Please retype the listing exactly as it appears, skipping each picture.

DATA PROVIDED →
..............................

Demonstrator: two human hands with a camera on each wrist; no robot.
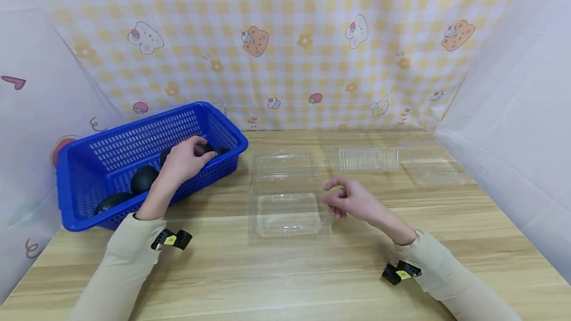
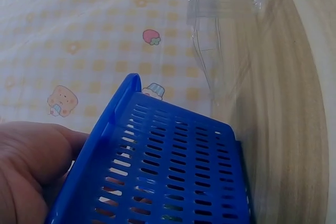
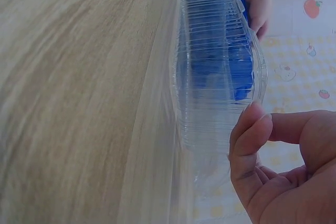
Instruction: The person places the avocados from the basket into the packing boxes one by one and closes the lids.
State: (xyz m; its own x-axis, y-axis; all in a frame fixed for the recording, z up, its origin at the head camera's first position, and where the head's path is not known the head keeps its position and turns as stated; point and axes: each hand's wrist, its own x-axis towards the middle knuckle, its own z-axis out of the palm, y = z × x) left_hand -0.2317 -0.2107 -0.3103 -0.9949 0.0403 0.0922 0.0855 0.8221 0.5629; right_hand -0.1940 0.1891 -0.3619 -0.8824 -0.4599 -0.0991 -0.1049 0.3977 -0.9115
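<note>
Inside the blue basket (image 1: 76,182), toward its right end, my left hand (image 1: 185,158) has its thumb and fingers curled around a dark avocado (image 1: 203,148). Another avocado (image 1: 221,151) lies just right of the thumb. The left wrist view shows part of that hand (image 2: 31,169), with its fingertips hidden behind the basket wall. At the right edge of an open clear plastic clamshell box (image 1: 285,212), my right hand (image 1: 352,202) holds nothing, its fingers loosely bent. In the right wrist view its fingertips (image 3: 254,113) overlap the box's rim.
Further avocados (image 1: 144,179) lie in the left part of the basket. Behind the right hand stands another clear plastic box (image 1: 368,159), with thin clear plastic (image 1: 434,170) beside it. A checked cloth (image 1: 285,78) hangs along the back of the wooden table (image 1: 267,281).
</note>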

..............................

TASK RESULT →
Demonstrator: two human hands with a camera on each wrist; no robot.
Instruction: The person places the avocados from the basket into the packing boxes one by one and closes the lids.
State: (xyz m; its own x-axis, y-axis; all in a frame fixed for the recording, z up, its origin at the head camera's first position, and where the head's path is not known the head keeps its position and turns as stated; point and axes: each hand's wrist, its own x-axis towards the middle knuckle, its own z-axis out of the palm, y = z × x) left_hand -0.2317 -0.2107 -0.3103 -0.9949 0.0403 0.0922 0.0855 0.8221 0.5629; right_hand -0.1940 0.1891 -0.3619 -0.8824 -0.4599 -0.0991 -0.1049 0.3977 -0.9115
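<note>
Inside the blue basket (image 1: 76,182), toward its right end, my left hand (image 1: 185,158) has its thumb and fingers curled around a dark avocado (image 1: 203,148). Another avocado (image 1: 221,151) lies just right of the thumb. The left wrist view shows part of that hand (image 2: 31,169), with its fingertips hidden behind the basket wall. At the right edge of an open clear plastic clamshell box (image 1: 285,212), my right hand (image 1: 352,202) holds nothing, its fingers loosely bent. In the right wrist view its fingertips (image 3: 254,113) overlap the box's rim.
Further avocados (image 1: 144,179) lie in the left part of the basket. Behind the right hand stands another clear plastic box (image 1: 368,159), with thin clear plastic (image 1: 434,170) beside it. A checked cloth (image 1: 285,78) hangs along the back of the wooden table (image 1: 267,281).
</note>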

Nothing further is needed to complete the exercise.